The period of AI winter and rule-based (1960s-1980s). 

  • Expert Systems: The earliest so-called expert systems were developed in 1965, and they were aimed at mimicking the work of a human expert.
  • Chatbots: Joseph Weizenbaum wrote a chatbot in 1966, called ELIZA, one of the earliest chatbots, which could use natural language processing to imitate a psychotherapist.
  • First AI winter Research funding declined in the 1970s and 1980s because of a report on the lack of progress and the constraint of computational power, which became the first AI winter. 

Revival and modern AI (1990s-present)

Modern AI (1990s-present) Revival Revival art typically takes the form of art derived from an original artwork, with its distinctive methodological advances aligning with the revival era more closely.Revival and modern AI (1990s-present) Revival Art Revival art usually represents an art work based on an existing piece of art, and its new methodological developments can be more closely associated with the revival period.

Machine Learning and Deep Learning: The resurgence of AI research in the 1980s was due to the advancement of machine learning algorithms and the creation of deep learning.

Growth of Data: The proliferation of digital data to be used in training became a main point of improvement.

Deep Blue: this was the first milestone when in 1997 the Deep Blue computer played and won against the world chess champion Garry Kasparov.
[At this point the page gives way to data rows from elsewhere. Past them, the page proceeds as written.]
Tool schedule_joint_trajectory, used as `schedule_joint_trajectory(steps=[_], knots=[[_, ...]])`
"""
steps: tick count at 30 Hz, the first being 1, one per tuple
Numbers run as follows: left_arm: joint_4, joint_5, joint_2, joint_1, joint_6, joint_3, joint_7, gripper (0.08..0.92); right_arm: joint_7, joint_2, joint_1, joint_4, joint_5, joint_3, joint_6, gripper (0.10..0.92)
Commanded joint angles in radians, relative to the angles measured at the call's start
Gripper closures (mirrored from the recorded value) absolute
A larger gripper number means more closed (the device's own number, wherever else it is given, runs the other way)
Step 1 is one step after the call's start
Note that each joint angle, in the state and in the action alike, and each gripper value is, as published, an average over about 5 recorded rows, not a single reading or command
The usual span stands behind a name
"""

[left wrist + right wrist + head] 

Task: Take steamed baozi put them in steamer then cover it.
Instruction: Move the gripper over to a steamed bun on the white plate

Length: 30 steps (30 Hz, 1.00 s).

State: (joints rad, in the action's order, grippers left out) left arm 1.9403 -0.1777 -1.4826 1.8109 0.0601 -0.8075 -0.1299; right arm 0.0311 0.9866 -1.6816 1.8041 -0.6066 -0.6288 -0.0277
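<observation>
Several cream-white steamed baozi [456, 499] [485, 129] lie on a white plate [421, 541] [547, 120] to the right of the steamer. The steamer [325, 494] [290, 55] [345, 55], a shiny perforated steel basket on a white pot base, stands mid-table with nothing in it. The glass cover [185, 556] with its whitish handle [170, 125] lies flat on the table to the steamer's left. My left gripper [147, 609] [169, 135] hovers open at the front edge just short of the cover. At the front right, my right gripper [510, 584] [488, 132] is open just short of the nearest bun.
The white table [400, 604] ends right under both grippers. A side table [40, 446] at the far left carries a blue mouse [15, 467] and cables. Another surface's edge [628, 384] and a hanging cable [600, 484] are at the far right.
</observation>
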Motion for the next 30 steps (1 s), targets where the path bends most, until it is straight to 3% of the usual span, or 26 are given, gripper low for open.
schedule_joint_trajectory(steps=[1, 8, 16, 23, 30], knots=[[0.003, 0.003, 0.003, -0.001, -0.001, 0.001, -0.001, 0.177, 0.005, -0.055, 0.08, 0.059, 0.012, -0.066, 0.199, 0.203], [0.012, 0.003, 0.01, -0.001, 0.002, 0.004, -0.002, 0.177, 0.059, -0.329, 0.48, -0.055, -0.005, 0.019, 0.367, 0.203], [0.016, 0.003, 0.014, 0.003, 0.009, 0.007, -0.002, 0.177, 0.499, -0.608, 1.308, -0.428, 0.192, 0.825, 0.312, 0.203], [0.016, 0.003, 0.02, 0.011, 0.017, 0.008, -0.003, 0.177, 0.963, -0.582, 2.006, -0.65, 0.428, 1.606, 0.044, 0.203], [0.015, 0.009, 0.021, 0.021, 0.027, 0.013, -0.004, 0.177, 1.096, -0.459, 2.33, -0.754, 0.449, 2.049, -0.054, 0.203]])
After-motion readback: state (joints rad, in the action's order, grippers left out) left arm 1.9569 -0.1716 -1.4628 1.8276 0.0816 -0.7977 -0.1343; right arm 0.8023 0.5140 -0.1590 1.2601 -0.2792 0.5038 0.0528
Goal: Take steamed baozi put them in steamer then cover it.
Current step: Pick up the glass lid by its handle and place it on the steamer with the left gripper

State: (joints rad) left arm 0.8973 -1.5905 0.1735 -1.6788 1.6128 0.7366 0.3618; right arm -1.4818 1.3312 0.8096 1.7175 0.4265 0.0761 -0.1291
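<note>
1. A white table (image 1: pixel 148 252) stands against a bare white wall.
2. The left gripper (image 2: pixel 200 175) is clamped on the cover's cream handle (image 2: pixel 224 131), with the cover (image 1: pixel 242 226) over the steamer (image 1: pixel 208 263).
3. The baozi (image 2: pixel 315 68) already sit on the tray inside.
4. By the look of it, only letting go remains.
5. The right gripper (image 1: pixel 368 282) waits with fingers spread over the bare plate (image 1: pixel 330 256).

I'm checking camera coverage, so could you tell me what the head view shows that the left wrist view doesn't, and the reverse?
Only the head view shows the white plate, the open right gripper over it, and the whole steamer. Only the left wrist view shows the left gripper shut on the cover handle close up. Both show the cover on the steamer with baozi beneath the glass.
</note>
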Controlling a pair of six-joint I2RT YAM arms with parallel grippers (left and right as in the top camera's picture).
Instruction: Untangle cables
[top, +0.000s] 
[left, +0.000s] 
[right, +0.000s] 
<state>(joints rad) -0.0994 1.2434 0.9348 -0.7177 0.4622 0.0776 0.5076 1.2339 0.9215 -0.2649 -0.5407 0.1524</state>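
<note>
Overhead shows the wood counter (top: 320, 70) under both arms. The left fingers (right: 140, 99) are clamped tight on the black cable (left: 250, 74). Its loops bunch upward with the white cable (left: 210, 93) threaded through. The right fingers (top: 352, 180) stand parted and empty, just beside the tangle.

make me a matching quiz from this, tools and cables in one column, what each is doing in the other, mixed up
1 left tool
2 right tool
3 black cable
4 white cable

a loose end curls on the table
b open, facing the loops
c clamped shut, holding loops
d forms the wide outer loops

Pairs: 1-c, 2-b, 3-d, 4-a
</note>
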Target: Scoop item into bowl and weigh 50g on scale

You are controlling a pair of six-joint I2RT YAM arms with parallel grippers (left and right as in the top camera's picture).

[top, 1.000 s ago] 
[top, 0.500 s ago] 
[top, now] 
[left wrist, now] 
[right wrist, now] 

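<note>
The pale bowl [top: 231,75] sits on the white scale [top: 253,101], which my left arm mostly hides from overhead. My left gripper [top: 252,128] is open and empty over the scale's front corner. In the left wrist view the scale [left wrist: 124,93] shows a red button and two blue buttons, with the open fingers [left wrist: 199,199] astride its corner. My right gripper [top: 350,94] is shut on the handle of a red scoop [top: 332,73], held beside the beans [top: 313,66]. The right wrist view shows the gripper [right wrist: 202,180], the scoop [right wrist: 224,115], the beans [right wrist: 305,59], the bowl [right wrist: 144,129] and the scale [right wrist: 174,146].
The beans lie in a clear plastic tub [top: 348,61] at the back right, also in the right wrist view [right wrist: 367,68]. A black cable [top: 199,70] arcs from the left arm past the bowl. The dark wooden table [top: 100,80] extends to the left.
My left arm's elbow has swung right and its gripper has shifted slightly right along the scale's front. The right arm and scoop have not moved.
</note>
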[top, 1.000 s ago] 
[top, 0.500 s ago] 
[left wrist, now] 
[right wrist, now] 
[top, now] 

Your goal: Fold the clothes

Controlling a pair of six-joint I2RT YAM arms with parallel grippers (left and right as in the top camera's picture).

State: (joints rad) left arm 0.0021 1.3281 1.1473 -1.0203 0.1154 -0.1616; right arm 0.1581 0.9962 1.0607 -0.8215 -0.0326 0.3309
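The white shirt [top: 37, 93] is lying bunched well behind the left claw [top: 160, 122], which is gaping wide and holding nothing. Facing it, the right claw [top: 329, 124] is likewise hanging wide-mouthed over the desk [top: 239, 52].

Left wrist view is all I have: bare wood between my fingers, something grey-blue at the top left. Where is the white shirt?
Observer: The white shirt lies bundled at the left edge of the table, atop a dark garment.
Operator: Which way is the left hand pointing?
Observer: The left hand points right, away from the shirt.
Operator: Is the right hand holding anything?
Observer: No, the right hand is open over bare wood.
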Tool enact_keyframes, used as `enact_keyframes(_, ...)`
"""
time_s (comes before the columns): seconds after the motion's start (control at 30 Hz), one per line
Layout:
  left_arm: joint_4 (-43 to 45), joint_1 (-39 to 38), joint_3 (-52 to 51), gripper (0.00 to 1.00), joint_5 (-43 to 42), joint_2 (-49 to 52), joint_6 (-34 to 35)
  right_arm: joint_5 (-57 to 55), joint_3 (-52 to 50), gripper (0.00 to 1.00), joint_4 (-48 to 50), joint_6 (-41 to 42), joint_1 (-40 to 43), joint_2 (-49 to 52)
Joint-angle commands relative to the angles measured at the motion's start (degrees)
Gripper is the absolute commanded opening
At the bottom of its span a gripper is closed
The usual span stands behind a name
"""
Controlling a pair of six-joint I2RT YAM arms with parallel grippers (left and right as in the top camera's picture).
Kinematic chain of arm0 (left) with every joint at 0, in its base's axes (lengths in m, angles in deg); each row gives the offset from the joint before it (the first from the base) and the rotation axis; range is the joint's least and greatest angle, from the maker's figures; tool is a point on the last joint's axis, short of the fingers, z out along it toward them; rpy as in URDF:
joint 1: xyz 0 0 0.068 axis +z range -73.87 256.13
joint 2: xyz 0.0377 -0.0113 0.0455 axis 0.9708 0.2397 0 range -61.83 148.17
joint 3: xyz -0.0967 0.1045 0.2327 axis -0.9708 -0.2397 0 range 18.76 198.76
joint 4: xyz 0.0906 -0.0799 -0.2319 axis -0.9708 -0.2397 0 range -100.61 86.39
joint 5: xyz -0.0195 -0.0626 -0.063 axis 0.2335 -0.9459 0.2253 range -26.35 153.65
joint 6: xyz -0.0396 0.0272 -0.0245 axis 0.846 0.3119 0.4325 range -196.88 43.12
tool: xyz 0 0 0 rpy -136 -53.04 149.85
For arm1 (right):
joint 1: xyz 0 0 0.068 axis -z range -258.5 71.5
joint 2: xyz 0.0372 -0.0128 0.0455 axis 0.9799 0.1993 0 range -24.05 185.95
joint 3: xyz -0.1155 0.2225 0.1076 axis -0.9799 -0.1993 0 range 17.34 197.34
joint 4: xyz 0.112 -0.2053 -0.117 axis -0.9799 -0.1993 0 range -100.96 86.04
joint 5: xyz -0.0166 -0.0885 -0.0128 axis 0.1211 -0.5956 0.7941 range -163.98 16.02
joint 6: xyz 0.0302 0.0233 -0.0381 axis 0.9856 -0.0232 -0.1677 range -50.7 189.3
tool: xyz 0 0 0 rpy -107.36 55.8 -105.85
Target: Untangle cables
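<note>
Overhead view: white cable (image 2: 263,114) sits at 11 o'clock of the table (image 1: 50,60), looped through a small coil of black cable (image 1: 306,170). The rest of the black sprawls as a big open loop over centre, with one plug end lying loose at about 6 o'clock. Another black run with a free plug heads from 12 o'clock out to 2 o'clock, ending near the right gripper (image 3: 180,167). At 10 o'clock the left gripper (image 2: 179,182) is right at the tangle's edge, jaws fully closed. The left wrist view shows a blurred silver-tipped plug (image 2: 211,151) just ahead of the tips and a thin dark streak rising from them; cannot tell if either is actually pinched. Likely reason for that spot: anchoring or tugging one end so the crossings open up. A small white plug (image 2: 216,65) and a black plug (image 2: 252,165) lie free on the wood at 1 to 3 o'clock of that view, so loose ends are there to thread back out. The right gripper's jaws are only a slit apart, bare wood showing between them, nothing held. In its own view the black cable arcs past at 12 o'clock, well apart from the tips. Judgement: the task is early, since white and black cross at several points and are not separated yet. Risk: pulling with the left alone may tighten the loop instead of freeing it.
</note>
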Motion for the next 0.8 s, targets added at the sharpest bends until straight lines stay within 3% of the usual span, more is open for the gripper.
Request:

AlphaGo: In 2016, AI succeeded the master of Go, Lee Sedol, and this feat was achieved by the AlphaGo created by Google, which led to the idea that AI is able to master a game that is believed to be much more complicated than chess.

ChatGPT: ChatGPT is a 2022 large language model that utilizes deep learning and the Generative Pre-trained Transformer (GPT) architecture to chat with humans and complete several text-based tasks, or ChatGPT.